As 2012 comes to an end, bloggers, writers, everybody and their cousins are preparing their “best of” lists. This year, I thought it might be more novel to present you rad readers with my top filmmaker find of 2012: Jorge Torres-Torres and his colleague Jason Banker.
Filmmakers Jason Banker and Jorge Torres-Torres presented their film Toad Road at this year’s Fantasia Film Festival where it received my vote for best of the fest as well as the jury prizes for Best Director for Banker and Best Actor for lead James Davidson. Since then, I’ve been keeping an eye on the two filmmakers to see what they will create next.
Turns out, I’m not the only one noticing these two. Since the Fest, Toad Road has received numerous festival prizes and was picked up by Elijah Wood(Frodo)’s company The Woodshed. Another film of theirs, a documentary entitled My Name is Faith (produced by Adrien Grenier) is premiering at the Slamdance Film Festival in 2013.
Having interviewed Banker at the fest, I decided to look into the other half of this filmic duo, Torres-Torres, and was lucky enough to have him take time out of his busy schedule to do a quick interview on his short film entitled No Gano (2011), his filmic inspirations and upcoming projects.
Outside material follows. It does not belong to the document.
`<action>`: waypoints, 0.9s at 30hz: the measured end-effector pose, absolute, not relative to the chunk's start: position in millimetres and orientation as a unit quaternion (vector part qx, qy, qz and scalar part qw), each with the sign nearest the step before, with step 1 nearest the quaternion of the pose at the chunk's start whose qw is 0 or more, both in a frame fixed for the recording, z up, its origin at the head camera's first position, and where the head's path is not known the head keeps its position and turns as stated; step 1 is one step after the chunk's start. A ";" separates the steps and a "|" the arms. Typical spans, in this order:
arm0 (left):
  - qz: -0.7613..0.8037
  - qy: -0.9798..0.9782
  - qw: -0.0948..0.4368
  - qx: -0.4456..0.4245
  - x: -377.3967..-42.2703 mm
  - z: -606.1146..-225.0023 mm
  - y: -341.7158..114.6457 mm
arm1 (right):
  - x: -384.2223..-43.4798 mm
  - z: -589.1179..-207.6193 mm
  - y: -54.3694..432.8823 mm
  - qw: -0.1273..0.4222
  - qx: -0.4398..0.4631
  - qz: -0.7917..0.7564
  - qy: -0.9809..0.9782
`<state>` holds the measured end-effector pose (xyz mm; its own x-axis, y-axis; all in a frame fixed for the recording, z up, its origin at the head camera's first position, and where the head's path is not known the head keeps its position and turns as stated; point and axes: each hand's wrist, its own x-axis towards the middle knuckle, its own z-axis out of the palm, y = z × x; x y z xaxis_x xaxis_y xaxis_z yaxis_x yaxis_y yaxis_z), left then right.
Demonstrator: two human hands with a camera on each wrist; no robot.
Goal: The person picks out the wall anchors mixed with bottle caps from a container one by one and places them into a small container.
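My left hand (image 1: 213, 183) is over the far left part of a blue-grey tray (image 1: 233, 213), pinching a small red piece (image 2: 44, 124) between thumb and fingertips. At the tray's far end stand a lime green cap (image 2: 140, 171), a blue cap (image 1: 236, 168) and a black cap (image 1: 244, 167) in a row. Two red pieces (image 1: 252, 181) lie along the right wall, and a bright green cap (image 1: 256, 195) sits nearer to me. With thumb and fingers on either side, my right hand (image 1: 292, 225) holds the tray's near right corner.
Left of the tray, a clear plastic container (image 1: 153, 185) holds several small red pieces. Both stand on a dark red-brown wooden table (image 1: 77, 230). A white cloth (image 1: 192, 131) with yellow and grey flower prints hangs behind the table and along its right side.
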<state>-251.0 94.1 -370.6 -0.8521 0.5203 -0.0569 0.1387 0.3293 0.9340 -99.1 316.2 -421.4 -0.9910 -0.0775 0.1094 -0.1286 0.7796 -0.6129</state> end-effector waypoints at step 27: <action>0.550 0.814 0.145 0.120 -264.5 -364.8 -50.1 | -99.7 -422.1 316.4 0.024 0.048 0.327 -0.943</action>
No Gano (2011) which depicts a snapshot of a typical night at the cockfights in Puerto Rico, where the sport is legal, was shown at Slamdance, Atlanta Underground and Rincon, a film festival in Puerto Rico. The film is short and yet in the few minutes presented the level of complexity and ambiguity is quite strong. The imagery is powerful and at times hard to take in the way it is presented as is, especially in the context of roosters dying. Torres-Torres named the film after a segment of the popular saying often used in the sport ‘no gano pero como me divierto’: “which means I just can’t win but I have a hell of a time,” something he qualifies as a “very bittersweet thing.”
The inspiration for making this short came from Torres-Torres growing up in Puerto Rico where the imagery of cockfighting is very present: “The sport, it’s still legal there and ever since I was a kid even my grandma had a photograph of cockfighting […] I always wanted to do something related to that, documentary-wise, but it’s very hard to gain access to all of that because the sport is so criticized and it’s pretty horrible for these birds. I just knew that if I could get in one day, into this place, I could come out with something really compelling.”
When asked about the quotes he uses in the film, Torres-Torres explains: “I put the cards because they go back hundreds of years for the same sport. It’s just interesting that this is something that men need to do, to get this rush by betting and betting something of theirs over something that could be life or death. I really find it interesting because these are truths about men and about our ancestors and what’s in our blood in terms of what we find exciting.”
In between projects with colleague Jason Banker, Torres-Torres went to visit family in Puerto Rico and shot the film in around four hours. Torres-Torres’ passion for filmmaking came from an early age when his father, a film collector, would play movies night and so, by the time he was eighteen, Torres-Torres started making home video movies. Harmony Korine and Werner Herzog became great influences and the documentary genre a creative space.
“I think I’m a purist when it comes to documentary filmmaking,” the director says,”as pure as possible when it deals with how to shoot it because it’s very easy to manipulate and direct something you are capturing just by the way you edit it, what voiceover you put on and who you interview. I really like the approach that filmmakers like Fredrick Wiseman, Les Blanc and Herzog have because they are very aware that there is no real truth but many truths. They are just bringing you sort of life in an interesting photographed way.”
Although this is not the case for No Gano, Torres-Torres is very much interested in what he calls the “factional” in filmmaking: “More like facts and fiction, together, where real people are playing themselves in fictional settings.” This filmic approach is what made Toad Road so fascinating and both Torres-Torres and Banker developed this approach while working together.
“I like things that seem so real that they are unreal, Torres-Torres explains, “for example, to shoot a documentary of something that is just so out there in terms of what we see everyday makes documentaries seem so much more fantastic. Anything that is bigger than life captured purely, that’s what attracts me.”
Torres-Torres often has a multitude of projects going on at once, now he has two films in the works. The first is The Life, Love & Hate of a Free Jazz Man and His Woman, which was shot in Lafayette, Louisiana and the other, Shadow Zombie which was shot in part in New Orleans.
I’ll leave this article, returning to my eggnog, urging readers who are fascinated by the quirky and dark corners of the imagination and of real life explored through filmmaking, to keep your eyes and ears perked for the names of Torres-Torres and Banker and join me in regarding their creative spelunkings.